# Problem
Find the word "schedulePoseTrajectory" in the listing; pull out each line holding it.

######

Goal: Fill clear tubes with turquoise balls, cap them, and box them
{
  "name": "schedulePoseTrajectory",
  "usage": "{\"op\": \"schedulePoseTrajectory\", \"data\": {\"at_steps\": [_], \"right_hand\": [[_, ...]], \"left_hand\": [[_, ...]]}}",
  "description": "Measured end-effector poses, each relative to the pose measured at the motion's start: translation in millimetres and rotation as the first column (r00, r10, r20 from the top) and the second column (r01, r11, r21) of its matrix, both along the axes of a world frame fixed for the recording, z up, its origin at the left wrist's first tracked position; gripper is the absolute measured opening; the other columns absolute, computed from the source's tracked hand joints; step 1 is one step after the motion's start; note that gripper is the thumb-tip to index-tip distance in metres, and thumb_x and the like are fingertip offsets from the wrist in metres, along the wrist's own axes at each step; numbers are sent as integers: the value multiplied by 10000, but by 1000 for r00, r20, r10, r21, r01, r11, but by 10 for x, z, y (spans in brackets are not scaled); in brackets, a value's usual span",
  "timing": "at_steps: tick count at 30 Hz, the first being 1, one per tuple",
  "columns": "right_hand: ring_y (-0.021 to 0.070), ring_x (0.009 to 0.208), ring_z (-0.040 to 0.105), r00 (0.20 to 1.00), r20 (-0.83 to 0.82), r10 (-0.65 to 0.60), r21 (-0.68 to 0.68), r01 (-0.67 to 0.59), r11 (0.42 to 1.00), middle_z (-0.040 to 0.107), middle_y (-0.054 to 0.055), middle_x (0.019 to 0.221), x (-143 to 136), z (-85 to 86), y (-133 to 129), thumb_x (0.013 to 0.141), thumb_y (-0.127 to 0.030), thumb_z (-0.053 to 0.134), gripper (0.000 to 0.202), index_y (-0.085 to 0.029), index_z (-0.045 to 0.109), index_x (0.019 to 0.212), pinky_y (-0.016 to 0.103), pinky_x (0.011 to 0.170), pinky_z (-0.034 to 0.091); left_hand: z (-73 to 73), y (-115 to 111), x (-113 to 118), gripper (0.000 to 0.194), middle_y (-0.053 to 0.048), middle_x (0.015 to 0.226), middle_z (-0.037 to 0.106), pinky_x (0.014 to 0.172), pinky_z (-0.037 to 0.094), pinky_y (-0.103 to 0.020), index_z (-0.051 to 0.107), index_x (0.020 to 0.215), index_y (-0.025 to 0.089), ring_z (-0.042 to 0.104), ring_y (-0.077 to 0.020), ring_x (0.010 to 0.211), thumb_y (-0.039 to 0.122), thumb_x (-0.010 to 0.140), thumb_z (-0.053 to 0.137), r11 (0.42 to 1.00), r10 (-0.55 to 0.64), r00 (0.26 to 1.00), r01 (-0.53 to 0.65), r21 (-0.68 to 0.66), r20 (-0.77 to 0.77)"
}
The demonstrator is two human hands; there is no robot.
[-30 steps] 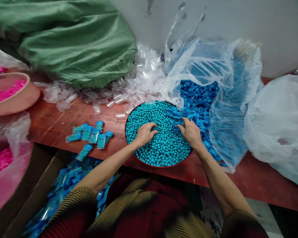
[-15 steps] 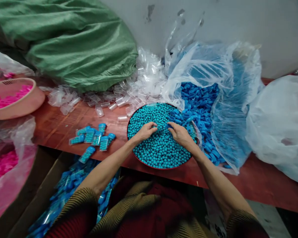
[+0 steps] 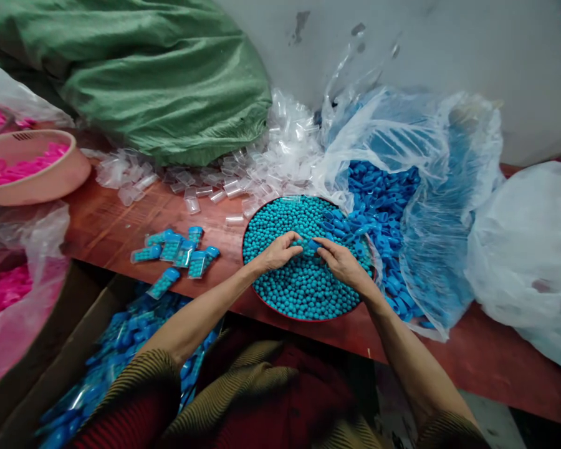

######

# Answer
  "name": "schedulePoseTrajectory",
  "usage": "{\"op\": \"schedulePoseTrajectory\", \"data\": {\"at_steps\": [_], \"right_hand\": [[_, ...]], \"left_hand\": [[_, ...]]}}",

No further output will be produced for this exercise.